Samsung Electronics Q4 Profits to Treble on AI Memory Demand
By Reuters | 07 Jan, 2026
Runaway demand for memory chips gives the world's top memory chipmaker Q4 profits of $13.82 billion compared with $4.5 billion a year ago.
Samsung Electronics on Thursday projected a three-fold jump in fourth-quarter operating profit from a year earlier to a record high as tight supply and a surge in artificial intelligence-driven demand stoked prices for conventional memory chips.
The results highlight how chip prices have rocketed as chipmakers scramble to keep up with demand for memory chips used in servers, personal computers and mobile devices to meet AI needs.
The world's largest memory chipmaker estimated an operating profit of 20 trillion won ($13.82 billion) for the October-December period, beating an LSEG SmartEstimate of 18 trillion won and up from 6.49 trillion won a year earlier, a regulatory filing showed.
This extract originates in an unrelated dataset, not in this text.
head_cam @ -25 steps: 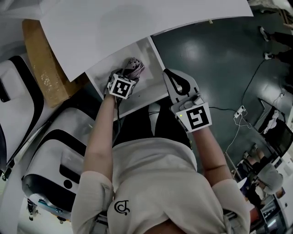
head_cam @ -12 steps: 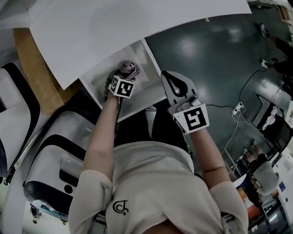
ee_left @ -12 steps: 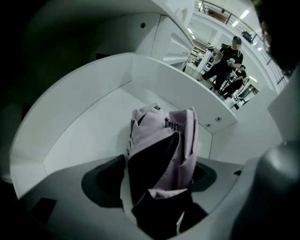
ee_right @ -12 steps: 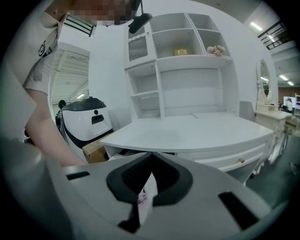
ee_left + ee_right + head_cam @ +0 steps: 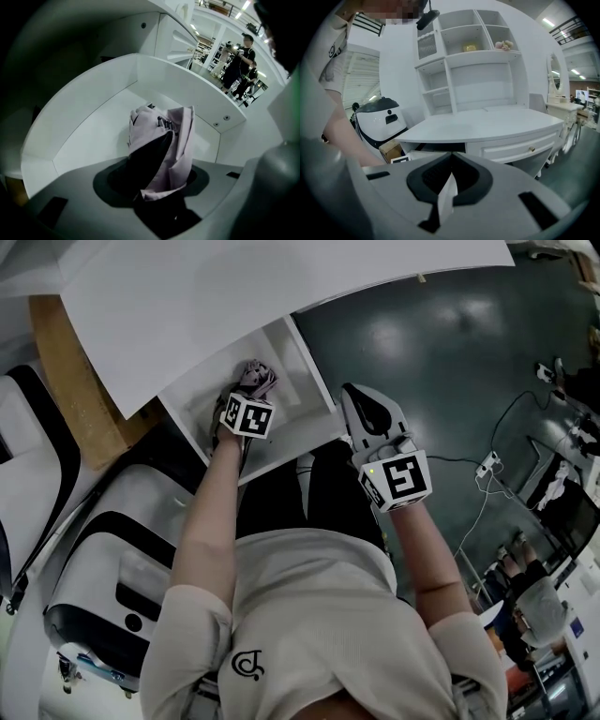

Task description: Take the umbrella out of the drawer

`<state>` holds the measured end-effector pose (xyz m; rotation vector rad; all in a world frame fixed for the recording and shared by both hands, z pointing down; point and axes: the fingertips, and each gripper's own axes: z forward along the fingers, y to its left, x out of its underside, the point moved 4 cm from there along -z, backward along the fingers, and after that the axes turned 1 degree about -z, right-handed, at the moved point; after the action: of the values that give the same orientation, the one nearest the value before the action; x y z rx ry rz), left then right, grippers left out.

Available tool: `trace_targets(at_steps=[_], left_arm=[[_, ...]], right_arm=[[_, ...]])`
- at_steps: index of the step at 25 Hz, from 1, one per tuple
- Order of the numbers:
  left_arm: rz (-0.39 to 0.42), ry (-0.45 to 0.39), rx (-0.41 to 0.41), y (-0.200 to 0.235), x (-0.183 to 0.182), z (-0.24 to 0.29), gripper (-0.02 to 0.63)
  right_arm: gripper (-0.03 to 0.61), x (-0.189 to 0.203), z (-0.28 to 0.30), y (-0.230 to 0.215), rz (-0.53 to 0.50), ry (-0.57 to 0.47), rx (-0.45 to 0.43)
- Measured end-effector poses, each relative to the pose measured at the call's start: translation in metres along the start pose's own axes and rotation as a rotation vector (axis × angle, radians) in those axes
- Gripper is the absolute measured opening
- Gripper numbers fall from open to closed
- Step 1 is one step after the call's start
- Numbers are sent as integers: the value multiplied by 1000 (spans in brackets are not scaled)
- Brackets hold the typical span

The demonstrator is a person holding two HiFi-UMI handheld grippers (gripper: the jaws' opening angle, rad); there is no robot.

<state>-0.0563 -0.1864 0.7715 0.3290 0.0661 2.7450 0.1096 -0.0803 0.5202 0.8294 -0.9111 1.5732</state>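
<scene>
A folded lilac umbrella (image 5: 260, 378) lies in the open white drawer (image 5: 302, 354) under the desk top. My left gripper (image 5: 247, 396) points steeply down into the drawer. In the left gripper view the umbrella (image 5: 165, 140) stands up between the jaws, which are closing on it, and its lower fabric is pinched at the left gripper (image 5: 159, 190). The drawer wall (image 5: 89, 126) curves around behind. My right gripper (image 5: 356, 401) hangs outside the drawer, to its right and above the dark floor. In its own view the right gripper (image 5: 447, 190) has its jaws together and holds nothing.
The white desk top (image 5: 234, 296) overhangs the drawer's back. A cardboard box (image 5: 80, 381) and a white-and-black machine (image 5: 103, 559) stand to the left. A cable and power strip (image 5: 487, 468) lie on the floor at the right. The shelf unit (image 5: 478, 56) rises behind the desk.
My left gripper has sunk lower into the drawer, onto the umbrella. The right gripper has drifted a little to the right beside the drawer.
</scene>
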Motion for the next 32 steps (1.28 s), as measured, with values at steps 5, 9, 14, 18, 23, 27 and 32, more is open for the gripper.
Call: trace_targets(at_steps=[5, 9, 14, 18, 23, 27, 32], left_arm=[[-20, 17, 64, 1, -1, -10, 225], [-28, -12, 95, -3, -7, -30, 224], [-28, -94, 91, -10, -22, -63, 224], [-18, -169, 93, -19, -34, -95, 224], [-24, -299, 59, -21, -49, -148, 224], [-42, -440, 17, -18, -63, -201, 224], [-56, -594, -55, -11, -76, -265, 224]], right_arm=[[6, -7, 0, 5, -14, -16, -38], [6, -22, -4, 9, -28, -46, -66], [6, -43, -9, 14, -61, -80, -105], [6, -62, -13, 19, -87, -113, -134], [6, -88, -18, 32, -139, -165, -172], [6, -105, -22, 42, -156, -199, -199], [6, -126, -25, 54, -169, -234, -230]])
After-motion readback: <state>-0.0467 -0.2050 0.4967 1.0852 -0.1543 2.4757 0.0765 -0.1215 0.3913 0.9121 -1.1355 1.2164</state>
The operating profit is a new quarterly record, topping its previous high of 17.6 trillion won in the third quarter of 2018.
The company expects revenue to rise 23% to a record 93 trillion won from a year earlier.
Samsung plans to release detailed results, including a breakdown of earnings for each of its business divisions on January 29.
Contract prices for a type of DRAM chip rose 313% in the fourth quarter from a year earlier, according to data from market tracker TrendForce.
TrendForce expects conventional DRAM contract prices to rise a further 55% to 60% in the current quarter from the previous one.
DRAM chips are used in servers, computers and smartphones to temporarily store data and help run programs and applications smoothly and swiftly.
RISING MEMORY COSTS
Analysts remain broadly optimistic about Samsung's earnings outlook, citing expectations that memory undersupply will persist into 2026 as global data centre investment expands and capacity remains constrained.
However, some have cautioned that rising memory component prices could dampen demand and drive down margins for data centres, PCs and smartphones.
DB Securities analyst Seo Seung-yeon projected that fourth-quarter profit at Samsung's mobile business is likely to decline from a year earlier due to higher component costs, while profit is expected to grow in its display business on robust sales of its major customer Apple's iPhone 17 series.
Samsung's co-CEO TM Roh, who oversees Samsung's mobile, TV and home appliance business, told Reuters that some impact from rising memory prices was "inevitable", and did not rule out raising product prices.